(This is an updated version, posted August 11, of an article originally published on August 7.)
Acting to fulfill a June request from President Obama, the Senate last Thursday approved spending $600 million to increase the law enforcement presence on the US-Mexico border. The House earlier approved a $701 million version of the bill, and Tuesday moved on a voice vote to accept the Senate version.
The Senate bill, sponsored by Sens. Charles Schumer (D-NY) and Claire McCaskill (D-MO) provides funds for purchasing more unmanned drone surveillance aircraft ($32 million), 1,000 new Border Patrol agents to form a rapid-deployment unit ($129 milllion), as well as another 250 agents each for Immigration and Customs Enforcement, or ICE ($50 million) and Border Protection ($29 million).
Then there's $10 million for investigators to stop corruption in the Border Patrol and ICE, $14 million for communications equipment for new officers, $6 million for forward operating bases near the border, $30 for border interdiction, $8 million for a federal law enforcement training center, $10 million for federal judiciary resources for increased caseloads, $196 million for the Department of Justice, $13 million for border area US Attorneys, $8 million for more US Marshals along the border, and $7 million for border processing of apprehended drug and human traffickers.
The Bureau of Alcohol, Tobacco, and Firearms gets $37 million in the border beef-up, the DEA gets $34 million, and the FBI gets $24 million. And then there's another $21 million for "interagency crime and drug law enforcement along the border," another $20 million for a federal prison system for immigration criminals, and, finally, $2.1 million to "expedite" the deportation of aliens along the border.
The Senate bill pays for the spending by imposing a new tax on companies that hire foreign workers.
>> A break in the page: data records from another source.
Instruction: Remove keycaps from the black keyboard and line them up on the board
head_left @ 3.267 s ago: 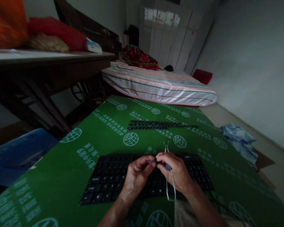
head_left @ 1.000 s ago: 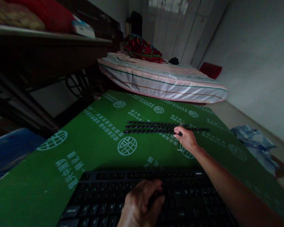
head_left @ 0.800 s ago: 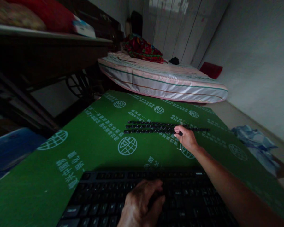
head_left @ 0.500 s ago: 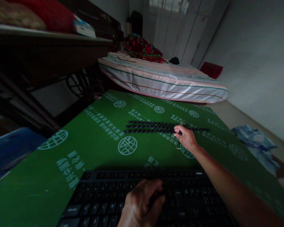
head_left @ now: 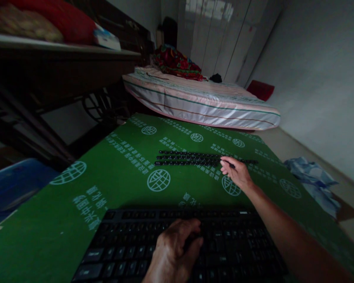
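Note:
A black keyboard (head_left: 165,214) lies along the near side of the green table. My left hand (head_left: 175,247) rests over its middle keys, fingers bent, with a dark gap between thumb and forefinger. Farther out, small black keycaps (head_left: 184,158) lie in long rows on the table. My right hand (head_left: 236,171) is at the right part of these rows, its fingers bent in. A small dark thing (head_left: 231,165) shows at its fingers, too unclear to name; the hand hides some keycaps.
The green printed tabletop (head_left: 120,169) reaches to a bed (head_left: 200,104) with a striped cover. At the left stand a dark sewing-machine table (head_left: 76,59) and a blue bin (head_left: 20,184). Pale blue cloth (head_left: 309,177) lies off the right edge.
My right hand has shifted slightly to the right and its fingers have loosened a little; the thin wire-like bits seen around it before no longer show. My left hand stays on the keyboard.

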Available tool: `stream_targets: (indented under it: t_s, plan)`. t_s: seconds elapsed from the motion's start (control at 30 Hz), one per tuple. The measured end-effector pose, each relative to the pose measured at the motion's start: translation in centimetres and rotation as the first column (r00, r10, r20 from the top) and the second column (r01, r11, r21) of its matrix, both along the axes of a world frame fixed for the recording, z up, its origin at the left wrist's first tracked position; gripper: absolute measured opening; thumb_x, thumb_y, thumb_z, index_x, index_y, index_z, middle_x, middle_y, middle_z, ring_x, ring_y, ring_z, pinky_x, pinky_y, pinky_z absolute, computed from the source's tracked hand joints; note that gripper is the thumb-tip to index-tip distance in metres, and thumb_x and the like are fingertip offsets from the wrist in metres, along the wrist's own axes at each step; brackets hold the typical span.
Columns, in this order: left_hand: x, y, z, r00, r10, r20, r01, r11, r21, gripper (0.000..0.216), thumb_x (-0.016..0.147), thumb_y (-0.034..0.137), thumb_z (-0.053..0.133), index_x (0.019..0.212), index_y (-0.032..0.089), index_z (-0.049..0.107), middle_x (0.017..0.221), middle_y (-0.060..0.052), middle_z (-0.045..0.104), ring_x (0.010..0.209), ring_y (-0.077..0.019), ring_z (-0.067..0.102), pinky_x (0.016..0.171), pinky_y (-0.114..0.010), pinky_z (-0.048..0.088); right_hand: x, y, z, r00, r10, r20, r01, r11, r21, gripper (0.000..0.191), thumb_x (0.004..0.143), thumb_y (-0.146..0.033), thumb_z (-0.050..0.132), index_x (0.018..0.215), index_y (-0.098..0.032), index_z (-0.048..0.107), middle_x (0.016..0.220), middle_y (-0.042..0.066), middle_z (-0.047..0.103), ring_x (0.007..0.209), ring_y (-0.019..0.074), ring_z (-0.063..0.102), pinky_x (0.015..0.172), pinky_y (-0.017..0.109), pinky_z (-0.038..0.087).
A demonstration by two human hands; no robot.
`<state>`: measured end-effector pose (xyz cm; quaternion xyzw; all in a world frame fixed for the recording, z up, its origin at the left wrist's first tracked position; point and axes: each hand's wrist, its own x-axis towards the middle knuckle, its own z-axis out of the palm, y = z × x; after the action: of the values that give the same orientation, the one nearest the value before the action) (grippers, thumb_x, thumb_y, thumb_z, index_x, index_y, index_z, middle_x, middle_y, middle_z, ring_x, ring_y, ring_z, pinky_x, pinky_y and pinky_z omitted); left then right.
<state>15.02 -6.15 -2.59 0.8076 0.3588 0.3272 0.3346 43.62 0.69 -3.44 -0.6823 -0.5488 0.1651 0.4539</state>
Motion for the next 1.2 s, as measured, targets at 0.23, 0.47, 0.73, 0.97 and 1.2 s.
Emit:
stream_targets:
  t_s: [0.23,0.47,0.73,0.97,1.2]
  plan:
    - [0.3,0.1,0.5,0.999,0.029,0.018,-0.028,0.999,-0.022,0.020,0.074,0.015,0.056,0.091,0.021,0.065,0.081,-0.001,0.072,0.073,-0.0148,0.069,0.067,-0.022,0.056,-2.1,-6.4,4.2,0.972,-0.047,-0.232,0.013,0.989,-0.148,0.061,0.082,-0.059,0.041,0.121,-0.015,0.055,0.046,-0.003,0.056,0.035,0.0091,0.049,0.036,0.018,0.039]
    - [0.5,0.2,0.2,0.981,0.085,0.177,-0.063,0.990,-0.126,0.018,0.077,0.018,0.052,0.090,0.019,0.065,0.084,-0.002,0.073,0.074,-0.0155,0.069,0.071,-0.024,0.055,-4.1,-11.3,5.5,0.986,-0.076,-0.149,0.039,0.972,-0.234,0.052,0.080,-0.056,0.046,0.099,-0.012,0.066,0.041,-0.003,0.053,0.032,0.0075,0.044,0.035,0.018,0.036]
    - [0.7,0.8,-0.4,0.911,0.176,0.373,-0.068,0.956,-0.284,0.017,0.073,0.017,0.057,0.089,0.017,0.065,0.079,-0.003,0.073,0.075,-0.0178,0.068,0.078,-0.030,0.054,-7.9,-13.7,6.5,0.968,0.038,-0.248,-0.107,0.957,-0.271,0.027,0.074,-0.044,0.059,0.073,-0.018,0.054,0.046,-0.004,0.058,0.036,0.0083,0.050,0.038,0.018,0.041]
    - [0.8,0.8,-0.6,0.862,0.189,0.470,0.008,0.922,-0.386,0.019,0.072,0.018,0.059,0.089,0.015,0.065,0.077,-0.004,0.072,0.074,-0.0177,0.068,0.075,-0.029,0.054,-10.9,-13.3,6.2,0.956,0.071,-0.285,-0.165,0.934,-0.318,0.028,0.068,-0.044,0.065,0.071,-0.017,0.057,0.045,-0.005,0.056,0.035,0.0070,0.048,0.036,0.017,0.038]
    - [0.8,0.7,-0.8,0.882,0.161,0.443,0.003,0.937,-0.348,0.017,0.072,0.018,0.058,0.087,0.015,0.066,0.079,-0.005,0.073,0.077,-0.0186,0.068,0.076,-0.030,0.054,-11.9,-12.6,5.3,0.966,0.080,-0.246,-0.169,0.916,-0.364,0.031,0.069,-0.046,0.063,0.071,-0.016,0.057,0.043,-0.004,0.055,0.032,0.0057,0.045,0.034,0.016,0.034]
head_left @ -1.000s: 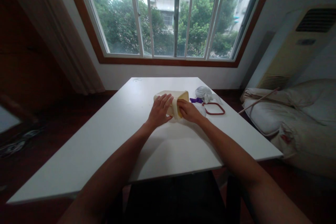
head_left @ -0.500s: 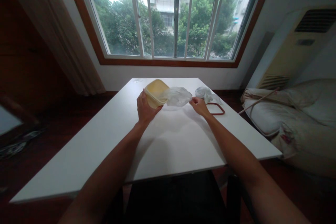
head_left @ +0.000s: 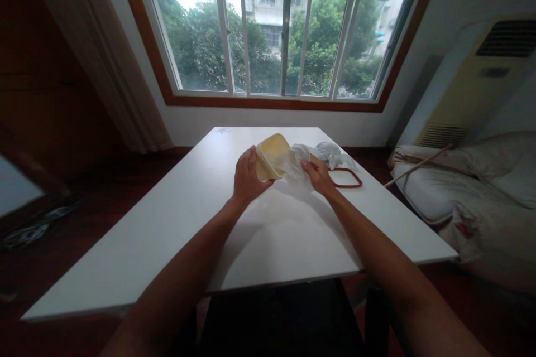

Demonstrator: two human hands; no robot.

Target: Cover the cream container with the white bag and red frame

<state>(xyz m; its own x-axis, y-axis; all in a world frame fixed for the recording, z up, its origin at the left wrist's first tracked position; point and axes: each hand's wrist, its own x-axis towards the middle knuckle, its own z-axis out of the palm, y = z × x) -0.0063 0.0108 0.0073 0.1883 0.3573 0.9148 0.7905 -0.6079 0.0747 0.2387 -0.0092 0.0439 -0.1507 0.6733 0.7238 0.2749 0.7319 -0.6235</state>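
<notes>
My left hand (head_left: 248, 177) grips a pale yellow square plastic container (head_left: 268, 150) by its left side and lower edge, tilted with its open top toward the right. A thin translucent plastic bag (head_left: 298, 160) stretches from the container's opening to my right hand (head_left: 317, 174), whose fingers are closed on it. Part of the bag lies inside the container. Just beyond my right hand, a brown-red rounded square frame (head_left: 349, 185) lies flat on the white table (head_left: 167, 234). Behind it sits another crumpled plastic bag (head_left: 329, 152), partly hidden by my hand.
A small clear item (head_left: 224, 131) lies at the table's far left corner. To the right stands a covered sofa (head_left: 427, 178) with a thin stick (head_left: 419, 165) on it. A tall air conditioner (head_left: 464, 89) stands by the wall. A dark chair (head_left: 280, 318) is at the near edge.
My left hand and the container have moved right, closer to my right hand. The plastic bag between them is bunched up more, and my right hand holds more of it.
</notes>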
Companies affected would be those that hire more than 50 H1B or L visa foreign workers.
"What a relief that the Senate is still capable of passing measures that are really needed without playing political games," McCaskill said Thursday after the vote. "America must do a better job of securing our borders. This bill will help in a big way."
"This bipartisan effort shows we are serious about making the border more secure than ever. Now our attention must turn to comprehensive reform, which is the only way to fully address the problem of illegal immigration," said Schumer, the chairman of the Senate Immigration Subcommittee.
And so the show goes on, just as the flows of drugs and immigrants go on.